Sonoma County’s Vintage Wine Estates cuts brands, staff, vineyards to reduce costs, debt
Vintage Wine Estates, one of the largest U.S. vintners and maker of North Coast brands B.R. Cohn and Kunde, has taken some bold steps in the past several months in “simplifying the business,” cutting costs and debt amid inflationary pressures and slowing sales.
The Santa Rosa-anchored public company (Nasdaq: VWE) on Wednesday detailed how it has sold two vineyards, trimmed the workforce by 4%, discontinued 2,000 less-profitable product items, increased prices, raised charges for consumer shipping and customer freight.
“I can attest that we have been very busy working to turn the business around,” said interim CEO Jon Moramarco on a webcast with investment analysts. He’s a board member and former wine business top executive who replaced co-founder Pat Roney earlier this year. “We are focused on rebuilding the more profitable operating structure, realigning the business to focus on our quality assets, and creating a solid structure to deliver future growth and opportunities.”
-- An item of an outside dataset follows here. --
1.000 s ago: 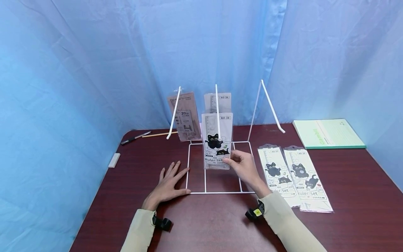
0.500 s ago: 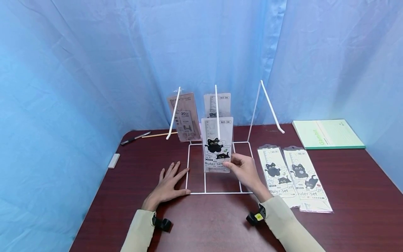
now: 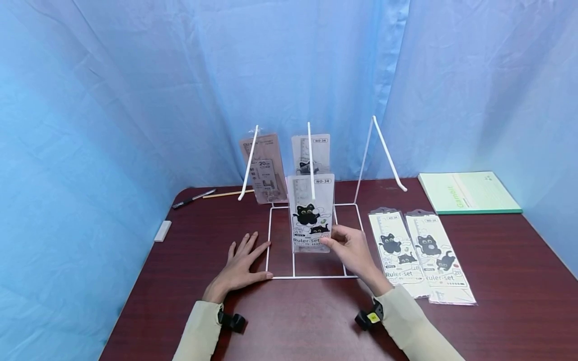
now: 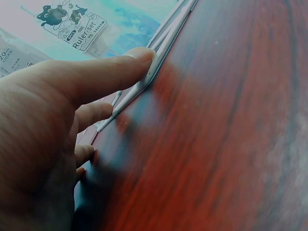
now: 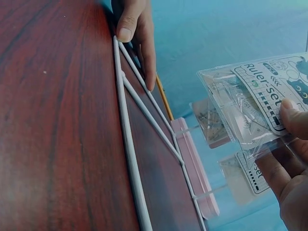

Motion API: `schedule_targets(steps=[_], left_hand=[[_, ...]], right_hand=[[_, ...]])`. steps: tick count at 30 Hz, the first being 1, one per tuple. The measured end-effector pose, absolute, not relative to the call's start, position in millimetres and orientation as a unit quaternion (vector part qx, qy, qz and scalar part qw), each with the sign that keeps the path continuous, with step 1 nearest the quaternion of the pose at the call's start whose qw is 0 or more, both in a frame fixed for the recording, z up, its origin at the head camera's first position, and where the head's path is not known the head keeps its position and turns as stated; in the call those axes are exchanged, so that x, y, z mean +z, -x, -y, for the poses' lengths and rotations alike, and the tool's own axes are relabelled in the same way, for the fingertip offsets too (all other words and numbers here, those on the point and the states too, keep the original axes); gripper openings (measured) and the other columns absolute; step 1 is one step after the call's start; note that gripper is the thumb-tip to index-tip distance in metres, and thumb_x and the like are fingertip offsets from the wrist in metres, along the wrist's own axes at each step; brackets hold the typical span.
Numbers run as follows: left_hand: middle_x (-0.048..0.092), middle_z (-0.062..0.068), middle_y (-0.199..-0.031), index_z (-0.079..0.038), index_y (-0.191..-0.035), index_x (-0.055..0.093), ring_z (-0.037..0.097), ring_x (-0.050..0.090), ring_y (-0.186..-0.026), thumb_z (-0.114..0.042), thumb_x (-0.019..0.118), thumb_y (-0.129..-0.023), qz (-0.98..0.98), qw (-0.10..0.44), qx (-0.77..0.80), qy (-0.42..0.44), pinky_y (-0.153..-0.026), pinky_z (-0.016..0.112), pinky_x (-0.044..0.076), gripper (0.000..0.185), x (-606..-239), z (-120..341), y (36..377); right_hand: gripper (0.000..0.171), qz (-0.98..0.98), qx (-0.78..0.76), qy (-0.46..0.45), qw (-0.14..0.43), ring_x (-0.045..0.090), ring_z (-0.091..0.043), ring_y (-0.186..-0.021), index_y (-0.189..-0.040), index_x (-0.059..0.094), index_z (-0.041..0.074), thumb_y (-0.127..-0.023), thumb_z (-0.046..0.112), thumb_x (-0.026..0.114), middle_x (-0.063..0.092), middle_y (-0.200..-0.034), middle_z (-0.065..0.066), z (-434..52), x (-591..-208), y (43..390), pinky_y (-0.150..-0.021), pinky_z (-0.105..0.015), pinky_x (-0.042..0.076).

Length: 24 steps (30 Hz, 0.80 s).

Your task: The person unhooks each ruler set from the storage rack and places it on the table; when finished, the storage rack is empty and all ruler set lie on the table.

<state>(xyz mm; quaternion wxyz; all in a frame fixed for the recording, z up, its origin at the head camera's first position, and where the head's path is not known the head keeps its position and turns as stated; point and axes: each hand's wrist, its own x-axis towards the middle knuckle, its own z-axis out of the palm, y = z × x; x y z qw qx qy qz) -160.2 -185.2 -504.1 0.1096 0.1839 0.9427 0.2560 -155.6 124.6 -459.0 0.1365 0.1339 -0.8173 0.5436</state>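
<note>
My right hand (image 3: 354, 248) pinches the lower right corner of a clear-packed ruler set (image 3: 311, 223) with black cats on its card. The pack stands upright at the front of the rack's middle rod (image 3: 310, 150); whether its hole is on the rod cannot be made out. Behind it hangs a similar ruler set (image 3: 322, 150). My left hand (image 3: 241, 263) lies with fingers spread, its thumb and fingertips touching the white wire base (image 3: 316, 277) of the rack. In the right wrist view, thumb and fingers grip the ruler set (image 5: 260, 91) by its bottom end.
A pinkish stationery pack (image 3: 271, 173) hangs on the left rod; the right rod (image 3: 390, 155) rises bare. Two ruler sets (image 3: 440, 255) lie on the table at right, before a green notebook (image 3: 469, 193). A pen (image 3: 194, 198), a wooden stick (image 3: 228, 193) and a white block (image 3: 163, 231) lie left.
My right hand has drawn the gripped ruler set towards me and slightly down, and more of the pack behind shows. The left hand has stayed on the rack base.
</note>
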Motion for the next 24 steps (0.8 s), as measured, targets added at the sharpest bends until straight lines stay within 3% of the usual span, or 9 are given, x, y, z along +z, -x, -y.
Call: schedule_targets(steps=[11, 24], left_hand=[[0.016, 0.017, -0.169, -0.023, -0.155, 0.04, 0.042, 0.007, -0.157, -0.052, 0.074, -0.084, -0.941, 0.096, 0.263, -0.19, -0.12, 0.071, 0.001, 0.085, -507, 185, 160], [0.012, 0.014, -0.17, -0.026, -0.157, 0.036, 0.038, 0.002, -0.159, -0.054, 0.073, -0.084, -0.942, 0.115, 0.258, -0.185, -0.121, 0.069, -0.002, 0.086, -502, 186, 159]], right_hand=[[0.009, 0.818, 0.538, -0.145, 0.143, 0.053, 0.004, -0.058, -0.077, 0.073, 0.005, -0.082, 0.009, 0.08, 0.072, -0.066, -0.009, -127, -459, 148, -0.054, -0.017, 0.047], [0.021, 0.819, 0.532, -0.154, 0.146, 0.043, 0.005, -0.053, -0.067, 0.065, 0.01, -0.082, 0.009, 0.08, 0.064, -0.059, -0.004, -132, -456, 136, -0.048, -0.017, 0.039]])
Vintage reported net revenues of $53.3 million and $41.4 million in its fiscal second and third quarters, ending Dec. 31 and March 31, respectively. Those were down 6.7% and 12% from a year before.
For its fiscal first three quarters, net revenue was $224.7 million, up 3%. But that includes $21 million in acquired revenues from Ace Cider and Meier’s Wine Cellars and a $2.6 million boost in bulk distilled spirits sales. Those offset $10.5 million less in sales of wine and spirits brands produced for a retailer then discontinued because of profitability.
That business-to-business element is the biggest part of Vintage’s sales, at $94.4 million for the first nine months of the fiscal year, and B2B sales were up 13.2%, driven by the Meier acquisition.
Wholesale is the second largest contributor to revenue, at $67.3 million for the three quarters, up 6.9%. The company said the brands it manages fared better than the rest of the U.S. market, but distributors are cutting the amount of inventory and brands they’re stocking.
As for Vintage’s cutting in half the number of stock-keeping units, or SKUs, in its portfolio, getting rid of 2,000 items. Moramarco said on the webcast that there was potential to cut the number of remaining items in half again.
On asset sales, Vintage sold 965 acres of its Laetitia Vineyard on the Central California Coast on Dec. 15, 2022, for $9.5 million. The buyer was Visalia-based Malli Enterprises, an affiliate of a grape, orange and nut grower, according to San Luis Obispo County public records.
On March 2 of this year, Vintage sold the 42-acre Tenma Vineyard in Napa Valley for $11 million. The buyers were TVP Acquisition Company and Estate Vineyards. TVP was an affiliate of Los Angeles-based The Wonderful Company, according to public records.
“We have too much debt. And faced with the impacts of rapid and significant inflation in the midst of slowing spending by consumers on discretionary items,” Moramarco told the analysts. ”We have to be vigilant with our cash management.”
As of March 31, the company had about $306.0 million of debt outstanding, down from $320.4 million at the end of September and $328.2 million at the end of June last year.